• TASK GOAL
Could you find each line of the data below that contains the word "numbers" and copy those lines?

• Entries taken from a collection
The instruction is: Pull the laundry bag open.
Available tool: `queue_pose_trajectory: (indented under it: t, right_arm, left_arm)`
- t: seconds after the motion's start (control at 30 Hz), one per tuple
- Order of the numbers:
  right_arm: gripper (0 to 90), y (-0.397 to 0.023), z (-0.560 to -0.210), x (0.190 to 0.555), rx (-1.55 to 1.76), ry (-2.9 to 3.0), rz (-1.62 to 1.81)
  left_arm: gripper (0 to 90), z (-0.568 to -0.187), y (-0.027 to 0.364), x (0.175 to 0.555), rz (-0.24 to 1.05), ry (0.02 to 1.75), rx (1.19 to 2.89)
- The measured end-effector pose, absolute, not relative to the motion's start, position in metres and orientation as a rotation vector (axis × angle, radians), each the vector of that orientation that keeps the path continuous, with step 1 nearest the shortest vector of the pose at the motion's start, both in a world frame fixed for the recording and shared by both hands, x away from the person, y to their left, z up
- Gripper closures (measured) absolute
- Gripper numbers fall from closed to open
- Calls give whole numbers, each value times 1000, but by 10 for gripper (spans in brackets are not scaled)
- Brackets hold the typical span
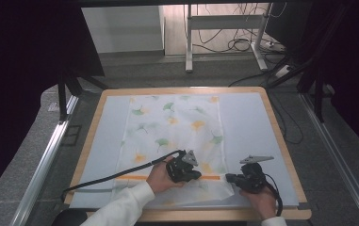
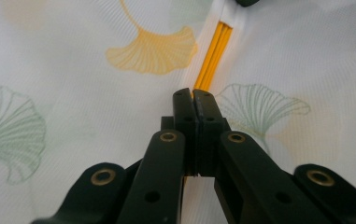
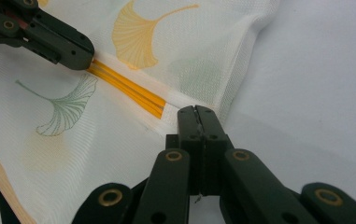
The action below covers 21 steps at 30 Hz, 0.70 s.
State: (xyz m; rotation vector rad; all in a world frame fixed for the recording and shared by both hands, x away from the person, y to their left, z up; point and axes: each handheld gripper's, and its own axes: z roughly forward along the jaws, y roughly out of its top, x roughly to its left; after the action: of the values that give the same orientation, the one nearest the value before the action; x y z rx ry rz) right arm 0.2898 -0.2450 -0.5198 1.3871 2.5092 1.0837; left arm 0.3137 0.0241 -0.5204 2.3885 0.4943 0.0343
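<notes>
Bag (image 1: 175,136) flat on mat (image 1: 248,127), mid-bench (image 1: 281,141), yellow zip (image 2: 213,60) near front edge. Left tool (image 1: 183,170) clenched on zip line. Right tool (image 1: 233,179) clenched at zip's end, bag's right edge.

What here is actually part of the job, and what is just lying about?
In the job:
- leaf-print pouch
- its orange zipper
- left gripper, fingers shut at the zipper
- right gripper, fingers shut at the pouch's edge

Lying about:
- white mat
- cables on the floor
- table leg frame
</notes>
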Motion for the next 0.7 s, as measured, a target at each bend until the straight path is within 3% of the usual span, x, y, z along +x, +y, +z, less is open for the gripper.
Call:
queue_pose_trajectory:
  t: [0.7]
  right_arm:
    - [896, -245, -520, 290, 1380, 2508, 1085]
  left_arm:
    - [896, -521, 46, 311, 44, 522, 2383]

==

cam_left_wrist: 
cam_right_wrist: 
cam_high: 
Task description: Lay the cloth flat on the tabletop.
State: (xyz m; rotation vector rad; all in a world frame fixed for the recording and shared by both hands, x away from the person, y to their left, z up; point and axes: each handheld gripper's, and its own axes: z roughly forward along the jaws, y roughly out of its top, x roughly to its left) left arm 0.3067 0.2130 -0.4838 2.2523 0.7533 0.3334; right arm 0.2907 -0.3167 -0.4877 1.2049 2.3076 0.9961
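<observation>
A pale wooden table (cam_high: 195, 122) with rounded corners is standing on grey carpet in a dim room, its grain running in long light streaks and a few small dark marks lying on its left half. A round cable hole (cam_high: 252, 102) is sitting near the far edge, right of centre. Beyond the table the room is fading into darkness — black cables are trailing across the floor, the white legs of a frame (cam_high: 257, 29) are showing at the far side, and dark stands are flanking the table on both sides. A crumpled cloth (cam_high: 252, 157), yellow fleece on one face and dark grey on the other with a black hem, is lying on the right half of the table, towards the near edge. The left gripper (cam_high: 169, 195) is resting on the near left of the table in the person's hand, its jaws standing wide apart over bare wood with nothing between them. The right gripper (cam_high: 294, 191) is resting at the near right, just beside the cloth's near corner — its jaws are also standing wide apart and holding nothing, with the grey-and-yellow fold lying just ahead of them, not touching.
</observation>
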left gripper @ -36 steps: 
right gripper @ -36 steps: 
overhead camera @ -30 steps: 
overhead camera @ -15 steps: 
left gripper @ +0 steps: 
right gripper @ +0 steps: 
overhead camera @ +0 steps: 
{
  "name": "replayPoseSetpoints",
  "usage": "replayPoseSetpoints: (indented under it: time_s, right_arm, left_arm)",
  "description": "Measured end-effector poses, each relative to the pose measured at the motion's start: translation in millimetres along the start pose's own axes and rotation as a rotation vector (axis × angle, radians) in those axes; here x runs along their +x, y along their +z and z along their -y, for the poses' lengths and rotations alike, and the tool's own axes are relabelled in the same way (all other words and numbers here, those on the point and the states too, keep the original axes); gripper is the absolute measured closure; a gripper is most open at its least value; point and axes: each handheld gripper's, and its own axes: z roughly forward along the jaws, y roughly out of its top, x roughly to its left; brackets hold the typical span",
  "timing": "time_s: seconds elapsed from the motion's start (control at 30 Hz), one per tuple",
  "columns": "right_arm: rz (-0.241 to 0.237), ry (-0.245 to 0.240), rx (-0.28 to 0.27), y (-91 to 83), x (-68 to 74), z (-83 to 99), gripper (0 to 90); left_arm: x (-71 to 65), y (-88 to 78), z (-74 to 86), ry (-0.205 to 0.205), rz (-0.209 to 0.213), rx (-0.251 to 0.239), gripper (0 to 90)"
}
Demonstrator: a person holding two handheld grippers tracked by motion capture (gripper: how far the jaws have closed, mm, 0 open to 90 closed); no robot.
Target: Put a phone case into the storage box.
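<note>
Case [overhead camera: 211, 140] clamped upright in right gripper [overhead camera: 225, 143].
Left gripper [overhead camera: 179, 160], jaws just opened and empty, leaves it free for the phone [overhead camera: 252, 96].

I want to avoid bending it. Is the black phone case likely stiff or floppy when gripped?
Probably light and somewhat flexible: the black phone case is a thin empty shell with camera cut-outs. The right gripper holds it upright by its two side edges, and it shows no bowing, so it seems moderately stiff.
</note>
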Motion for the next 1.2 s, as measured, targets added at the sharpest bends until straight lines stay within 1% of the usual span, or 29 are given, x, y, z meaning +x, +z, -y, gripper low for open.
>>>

• TASK ANSWER
- Order of the numbers:
- Gripper numbers fall from closed to open
- Calls give whole numbers, each value times 1000, but by 10 for gripper (spans in brackets are not scaled)
  "description": "Measured end-effector poses, each relative to the pose measured at the motion's start: translation in millimetres along the start pose's own axes and rotation as a rotation vector (axis × angle, radians) in those axes; here x runs along their +x, y along their +z and z along their -y, for the poses' lengths and rotations alike, and the tool's own axes are relabelled in the same way (all other words and numbers here, those on the point and the states too, keep the original axes); gripper is the absolute measured closure; a gripper is most open at its least value; point and axes: each handheld gripper's, and its own axes: z roughly forward along the jaws, y roughly out of its top, x roughly to its left; brackets hold the typical span",

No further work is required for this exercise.